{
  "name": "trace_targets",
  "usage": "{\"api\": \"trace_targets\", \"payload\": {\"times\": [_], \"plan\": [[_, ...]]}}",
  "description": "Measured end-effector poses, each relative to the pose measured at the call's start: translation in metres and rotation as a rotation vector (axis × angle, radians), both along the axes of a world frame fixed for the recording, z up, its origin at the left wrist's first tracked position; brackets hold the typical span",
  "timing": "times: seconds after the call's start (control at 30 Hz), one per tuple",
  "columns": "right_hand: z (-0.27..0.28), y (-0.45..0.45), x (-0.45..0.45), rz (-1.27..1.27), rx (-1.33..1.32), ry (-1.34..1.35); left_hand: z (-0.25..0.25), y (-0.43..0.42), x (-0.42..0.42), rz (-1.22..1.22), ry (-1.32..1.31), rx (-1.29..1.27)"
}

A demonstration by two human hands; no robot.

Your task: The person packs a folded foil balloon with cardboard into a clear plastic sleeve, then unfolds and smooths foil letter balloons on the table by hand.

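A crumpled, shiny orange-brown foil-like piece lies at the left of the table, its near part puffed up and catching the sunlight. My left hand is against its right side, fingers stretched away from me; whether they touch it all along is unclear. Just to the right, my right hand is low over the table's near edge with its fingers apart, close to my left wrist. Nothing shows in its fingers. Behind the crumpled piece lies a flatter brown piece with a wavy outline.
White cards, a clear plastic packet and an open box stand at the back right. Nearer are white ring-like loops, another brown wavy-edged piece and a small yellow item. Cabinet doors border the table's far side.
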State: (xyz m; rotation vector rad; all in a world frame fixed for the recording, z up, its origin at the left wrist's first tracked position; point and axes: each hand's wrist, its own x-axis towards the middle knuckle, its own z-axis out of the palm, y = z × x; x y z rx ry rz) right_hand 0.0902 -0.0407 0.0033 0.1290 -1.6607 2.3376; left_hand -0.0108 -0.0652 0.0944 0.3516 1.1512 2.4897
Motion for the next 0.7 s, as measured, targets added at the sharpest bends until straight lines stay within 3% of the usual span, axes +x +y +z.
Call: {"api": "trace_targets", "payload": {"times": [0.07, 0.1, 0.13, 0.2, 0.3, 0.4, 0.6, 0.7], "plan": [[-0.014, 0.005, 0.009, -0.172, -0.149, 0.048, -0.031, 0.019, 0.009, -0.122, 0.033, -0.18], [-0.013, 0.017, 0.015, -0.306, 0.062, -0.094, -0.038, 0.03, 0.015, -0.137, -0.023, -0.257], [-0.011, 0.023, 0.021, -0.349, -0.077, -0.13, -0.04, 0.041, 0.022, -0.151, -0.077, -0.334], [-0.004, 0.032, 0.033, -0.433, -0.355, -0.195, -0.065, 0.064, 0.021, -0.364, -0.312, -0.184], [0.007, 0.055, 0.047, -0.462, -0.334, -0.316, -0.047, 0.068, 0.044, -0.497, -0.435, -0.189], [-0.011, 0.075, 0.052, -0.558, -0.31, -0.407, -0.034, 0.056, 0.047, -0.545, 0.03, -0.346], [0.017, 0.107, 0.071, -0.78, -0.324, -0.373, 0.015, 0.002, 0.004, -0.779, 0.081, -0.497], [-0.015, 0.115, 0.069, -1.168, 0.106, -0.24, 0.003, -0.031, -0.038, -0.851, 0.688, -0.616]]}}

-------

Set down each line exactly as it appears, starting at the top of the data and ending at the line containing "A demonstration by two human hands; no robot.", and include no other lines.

Solution:
{
  "name": "trace_targets",
  "usage": "{\"api\": \"trace_targets\", \"payload\": {\"times\": [_], \"plan\": [[_, ...]]}}",
  "description": "Measured end-effector poses, each relative to the pose measured at the call's start: translation in metres and rotation as a rotation vector (axis × angle, radians), both along the axes of a world frame fixed for the recording, z up, its origin at the left wrist's first tracked position; brackets hold the typical span",
  "timing": "times: seconds after the call's start (control at 30 Hz), one per tuple",
  "columns": "right_hand: z (-0.27..0.28), y (-0.45..0.45), x (-0.45..0.45), rz (-1.27..1.27), rx (-1.33..1.32), ry (-1.34..1.35); left_hand: z (-0.25..0.25), y (-0.43..0.42), x (-0.42..0.42), rz (-1.22..1.22), ry (-1.32..1.31), rx (-1.29..1.27)"
}

A demonstration by two human hands; no robot.

Work on this exercise is complete, and nothing remains.